> **Exercise details**:
Read the records and gather each line that includes "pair".

Items from a data source:
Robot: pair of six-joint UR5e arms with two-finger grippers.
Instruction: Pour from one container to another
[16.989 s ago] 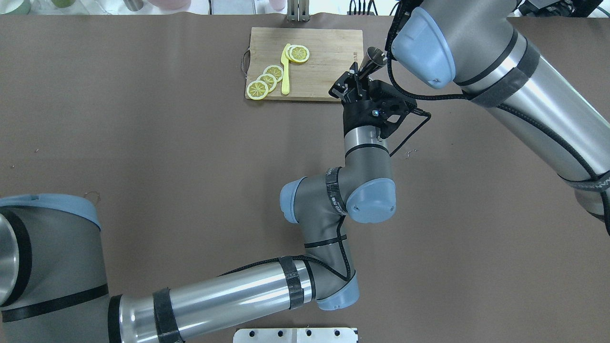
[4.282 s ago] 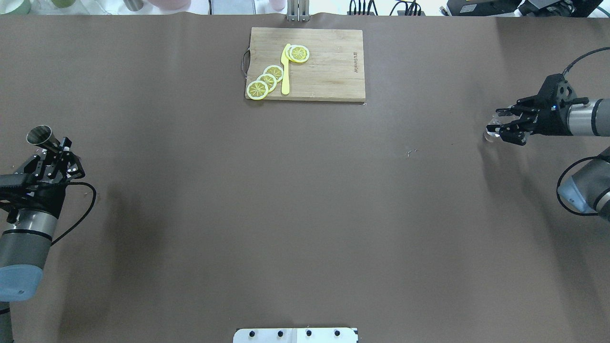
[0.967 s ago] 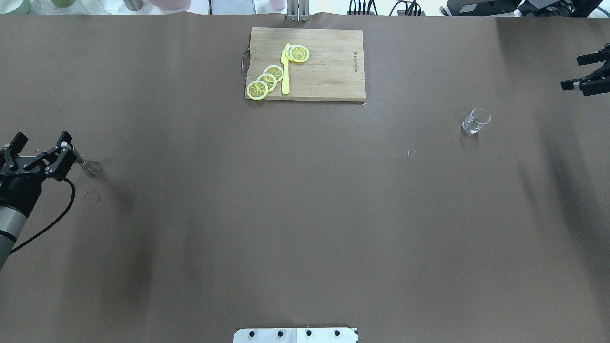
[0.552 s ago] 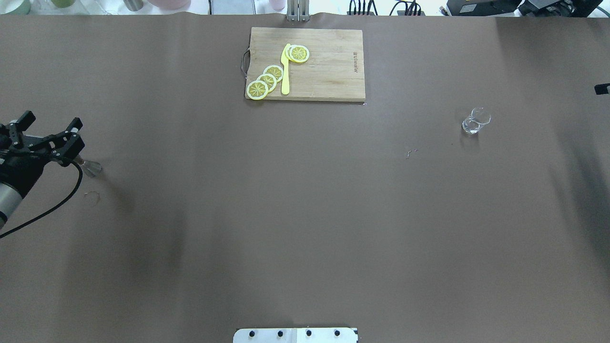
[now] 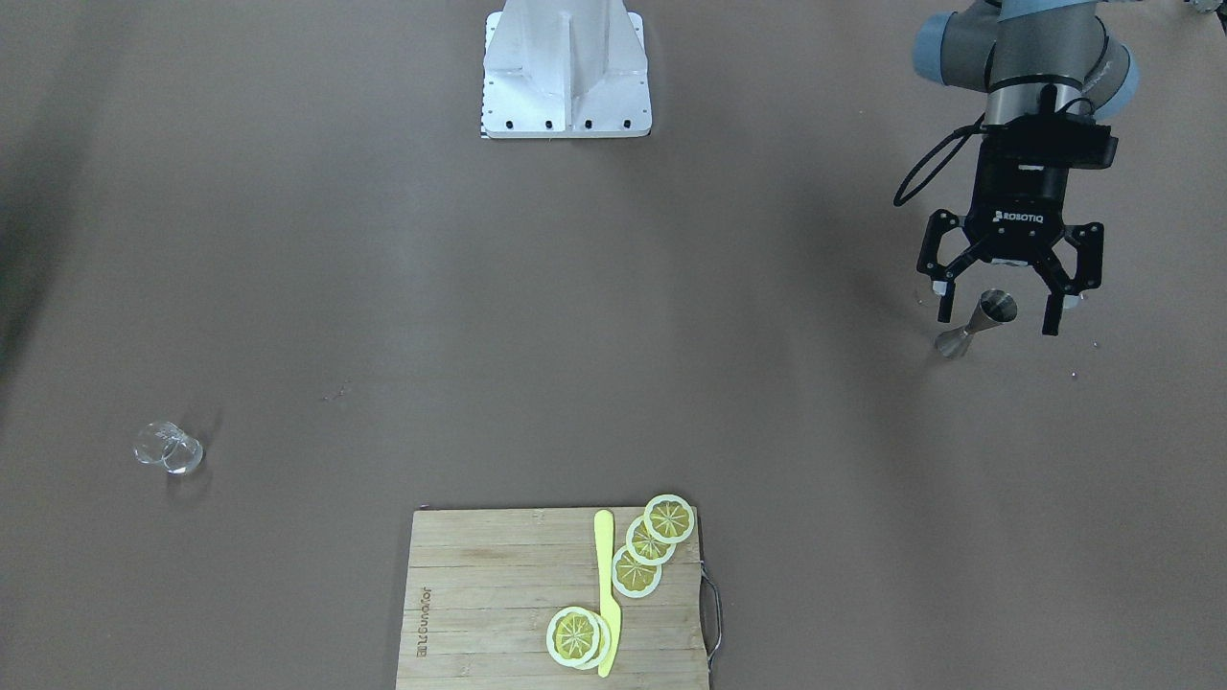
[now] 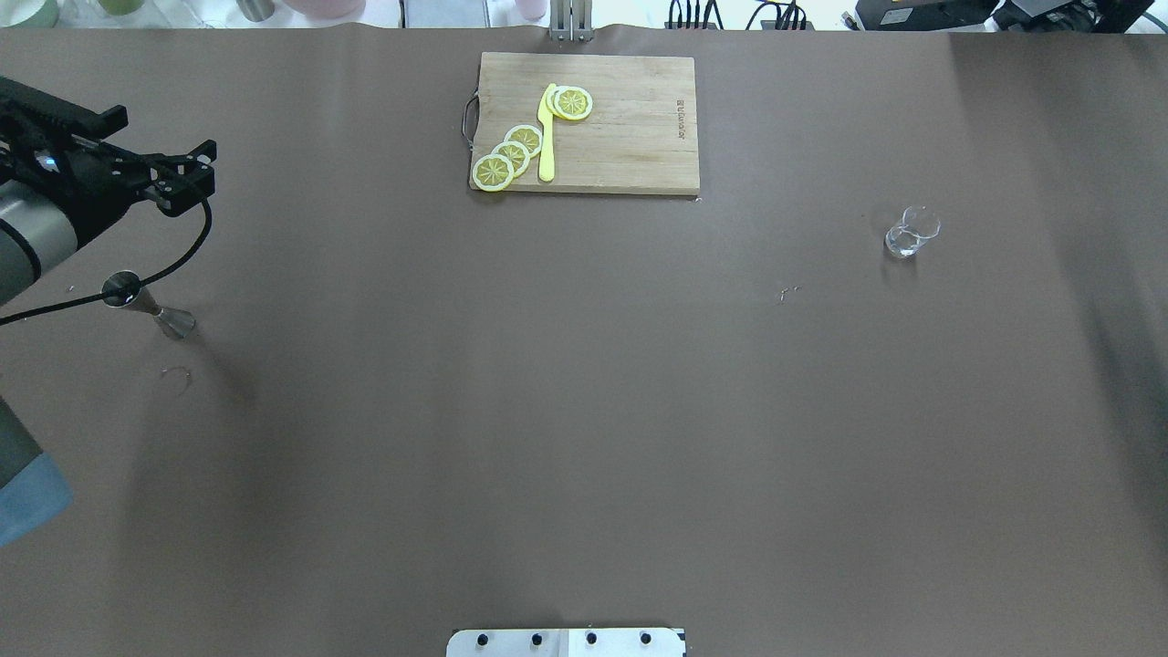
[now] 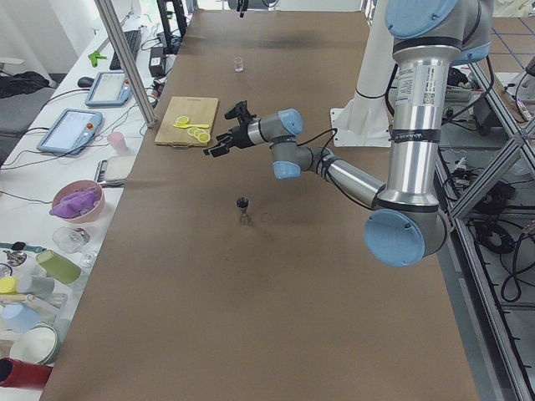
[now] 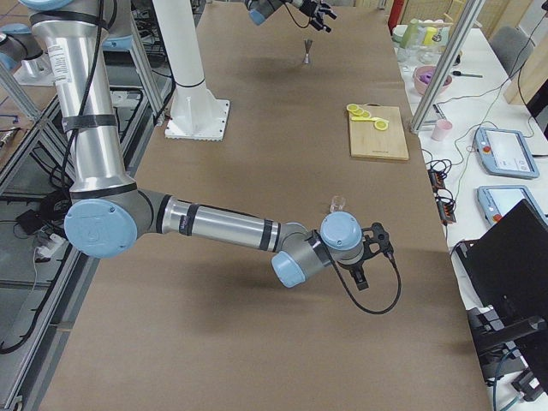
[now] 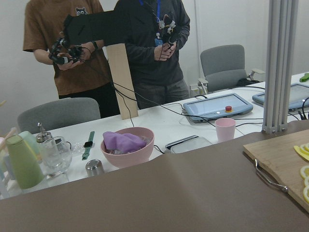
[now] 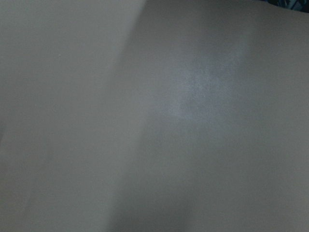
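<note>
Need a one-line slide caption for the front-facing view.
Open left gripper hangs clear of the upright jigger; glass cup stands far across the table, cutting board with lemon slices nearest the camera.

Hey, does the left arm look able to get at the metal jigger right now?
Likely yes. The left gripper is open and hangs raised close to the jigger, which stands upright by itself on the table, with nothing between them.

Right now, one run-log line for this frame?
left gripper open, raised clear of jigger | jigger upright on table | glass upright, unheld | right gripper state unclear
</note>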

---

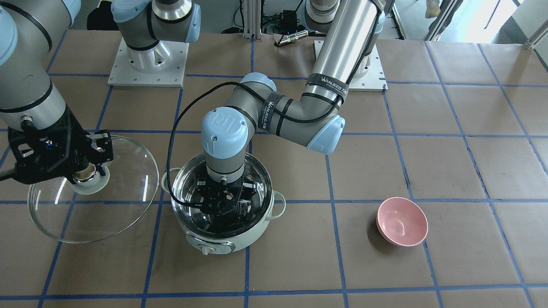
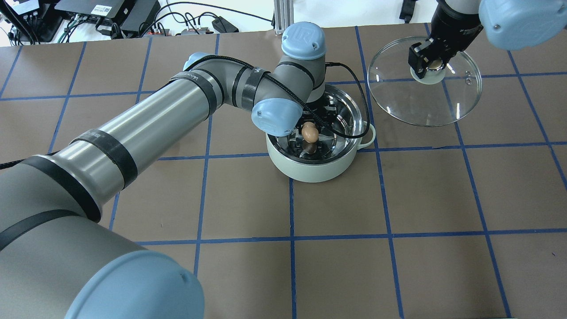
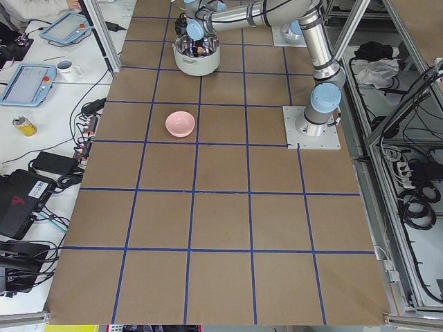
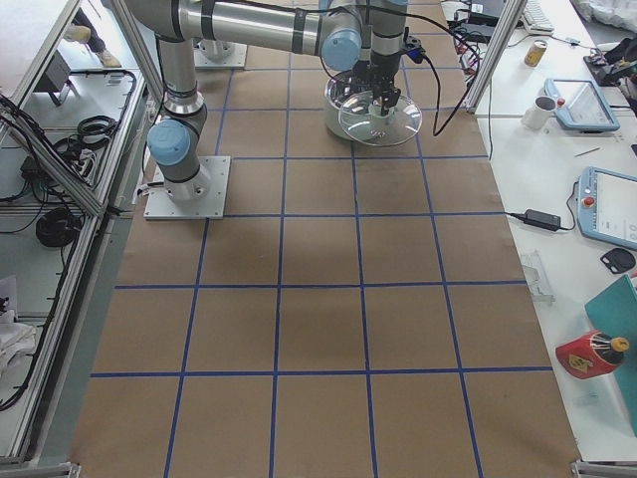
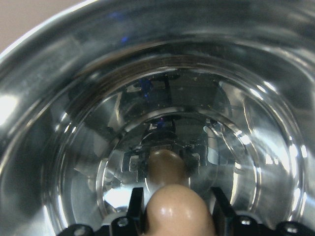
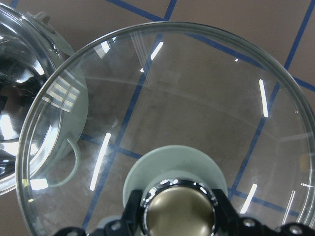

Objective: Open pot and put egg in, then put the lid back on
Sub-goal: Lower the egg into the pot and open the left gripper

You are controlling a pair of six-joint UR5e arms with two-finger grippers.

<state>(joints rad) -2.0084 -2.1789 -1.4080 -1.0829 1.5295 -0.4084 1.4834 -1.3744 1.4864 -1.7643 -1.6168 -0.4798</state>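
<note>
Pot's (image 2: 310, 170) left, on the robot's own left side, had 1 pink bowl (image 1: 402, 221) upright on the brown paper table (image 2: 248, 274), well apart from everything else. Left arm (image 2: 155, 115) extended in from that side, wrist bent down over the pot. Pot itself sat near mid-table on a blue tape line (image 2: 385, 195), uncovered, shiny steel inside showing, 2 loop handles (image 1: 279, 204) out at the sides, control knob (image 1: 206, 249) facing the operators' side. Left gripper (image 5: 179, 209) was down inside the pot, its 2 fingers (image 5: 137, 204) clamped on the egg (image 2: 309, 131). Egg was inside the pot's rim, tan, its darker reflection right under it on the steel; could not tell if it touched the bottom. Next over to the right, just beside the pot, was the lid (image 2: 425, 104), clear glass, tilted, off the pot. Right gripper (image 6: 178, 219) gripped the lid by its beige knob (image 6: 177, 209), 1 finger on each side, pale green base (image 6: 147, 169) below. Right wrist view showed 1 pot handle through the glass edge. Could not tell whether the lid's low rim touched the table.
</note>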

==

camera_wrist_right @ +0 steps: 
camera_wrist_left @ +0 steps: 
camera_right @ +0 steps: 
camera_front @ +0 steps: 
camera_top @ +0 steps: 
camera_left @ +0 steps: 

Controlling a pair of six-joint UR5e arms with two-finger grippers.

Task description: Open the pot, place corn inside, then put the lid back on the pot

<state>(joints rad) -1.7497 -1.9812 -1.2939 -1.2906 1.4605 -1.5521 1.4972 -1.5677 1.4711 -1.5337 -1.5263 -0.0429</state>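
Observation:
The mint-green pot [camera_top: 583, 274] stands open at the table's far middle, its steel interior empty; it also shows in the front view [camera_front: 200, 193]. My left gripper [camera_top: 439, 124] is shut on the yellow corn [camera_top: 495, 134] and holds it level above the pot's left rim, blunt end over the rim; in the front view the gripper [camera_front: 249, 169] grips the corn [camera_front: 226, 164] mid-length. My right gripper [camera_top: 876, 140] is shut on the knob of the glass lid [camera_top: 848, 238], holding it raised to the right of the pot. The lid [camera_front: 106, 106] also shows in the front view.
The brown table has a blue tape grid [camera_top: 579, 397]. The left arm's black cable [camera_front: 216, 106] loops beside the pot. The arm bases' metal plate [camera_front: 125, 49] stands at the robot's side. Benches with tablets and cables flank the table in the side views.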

> **Task response**:
Robot: pair of six-joint UR5e arms with two-finger grippers.
You are controlling a pair of six-joint UR5e arms with two-finger grippers.
Controlling a pair of six-joint UR5e arms with two-finger grippers.

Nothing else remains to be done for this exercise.